その度に愛を囁くのだが、嫉妬してくれる彼女も可愛らしく、愛されているのだという実感をその身で甘受するのを止められない。
その美しい外見だけではなく、本当はお転婆な所や、負けん気が強いけれど人情味に溢れる彼女だからこそ、エドワルドは愛しているのだ。

それに、不安なのはユスティアだけではない。エドワルドは常にその危機に晒されている。
婚約は、ライラが婚約するまでは発表しない事になっていた。
というのも彼女の所謂、手癖の悪さは学園の生徒達から漏れ出ており、その噂は高位貴族の間でさざ波の様に静かに広がっていた。
そして、エドワルドもその標的になる事は簡単に想像できたから。
もしユスティアと婚約している事がばれれば、エドワルドではなくユスティアを標的にし、何を仕掛けてくるかわからない。
その対策の為に、三階のワンフロアをユスティアのみの居住区にし、公爵家の護衛を付けているのだ。

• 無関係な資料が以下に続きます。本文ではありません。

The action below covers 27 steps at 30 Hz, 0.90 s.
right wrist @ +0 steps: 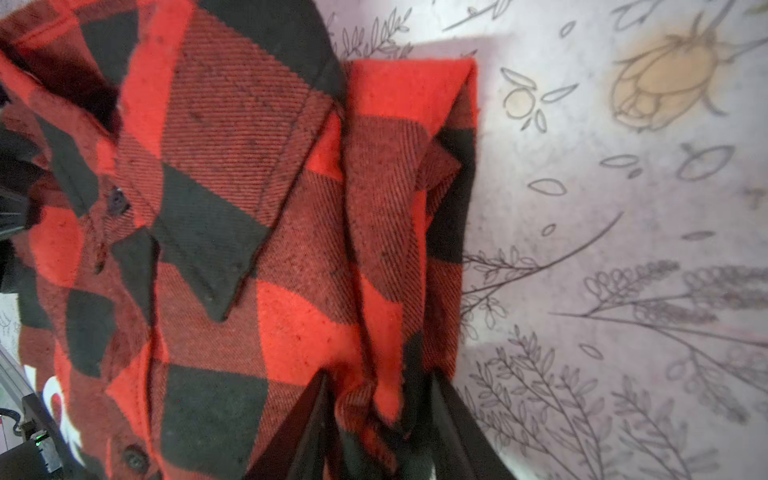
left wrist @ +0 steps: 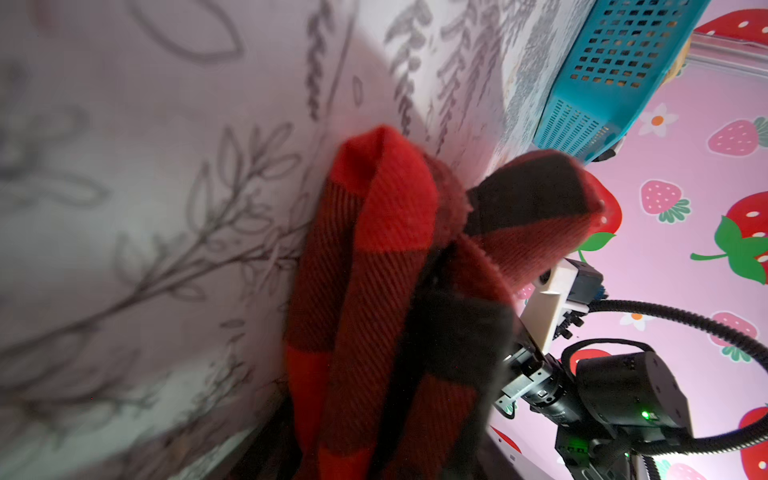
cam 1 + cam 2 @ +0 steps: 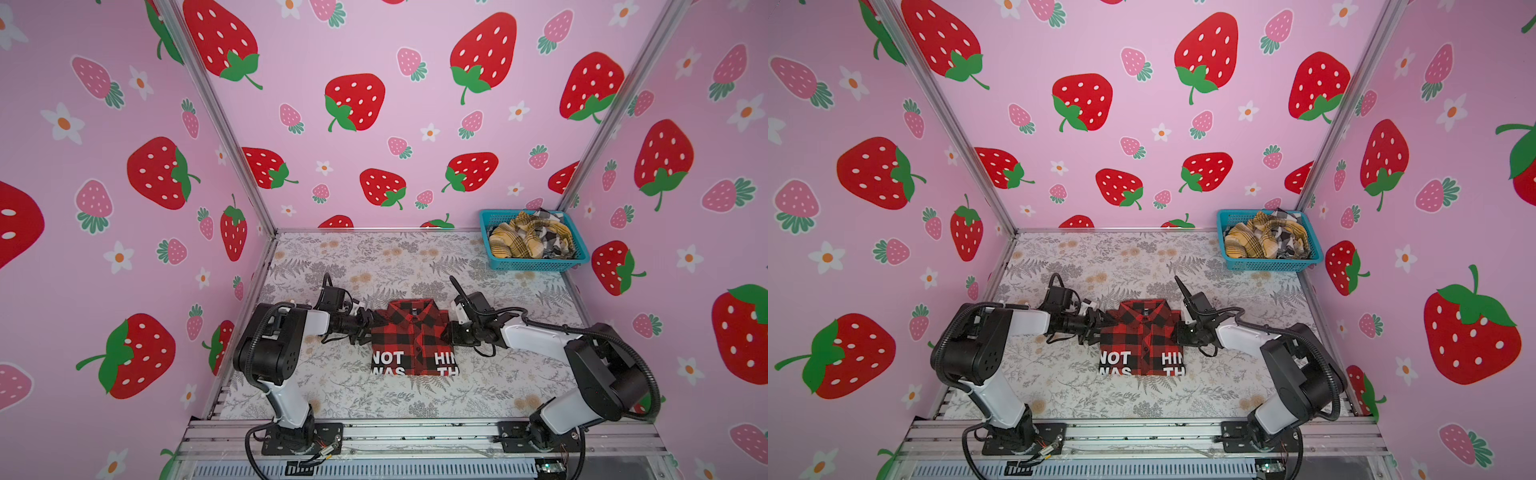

ただでさえ、美しいユスティアを手に入れようと、卑劣な手段を使ってくる男等を処理する事に忙しいのに。
身内が手引きをしたら、益々難しくなるじゃないか。
だけれど、彼女の髪の毛の一本たりとも誰かにくれてやるつもりはない。
あのバカな女、一生戻ってこなくてもよかったのに。この侯爵家だって僕達の子供等に継がせればいいだけの話しだ。
毒にしかならない女など、侯爵家の為にもならない。はなから必要無い存在じゃないか。

忌々し気に、うっすらとしか覚えていないライラの顔を思い浮かべるエドワルド。
彼が、ただ美しく優しいだけの人ではない事くらいユスティアも知っているが、まさか「消えちまえばいいんじゃね?」と軽く実行しようかどうか考えているなど知る由もない。

本当なら、ユスティアの視界にすら入れたくもないのだが、将来的にはそれも難しい。
ならば、何らかの鎖で繋いでしまえばいいのではないか・・・・物理的にも精神的にも。
ライラへの対策を練っている時に、ふと浮かんだその一言を何気なく口にしたエドワルド。

「それは良い考えね!」と、食らい付いたユスティア。
今までは、どうやって彼女を大人しくさせようか、遠ざけようか、としか考えたいなかったので、目から鱗が落ちた気分だった。
他人の物を欲しがるライラの性格を逆手に取れば、かなり有効になるのではと、ユスティアは考えた。

その計画の最終段階を詰める為に、二人はライト公爵家へと向かっているのだった。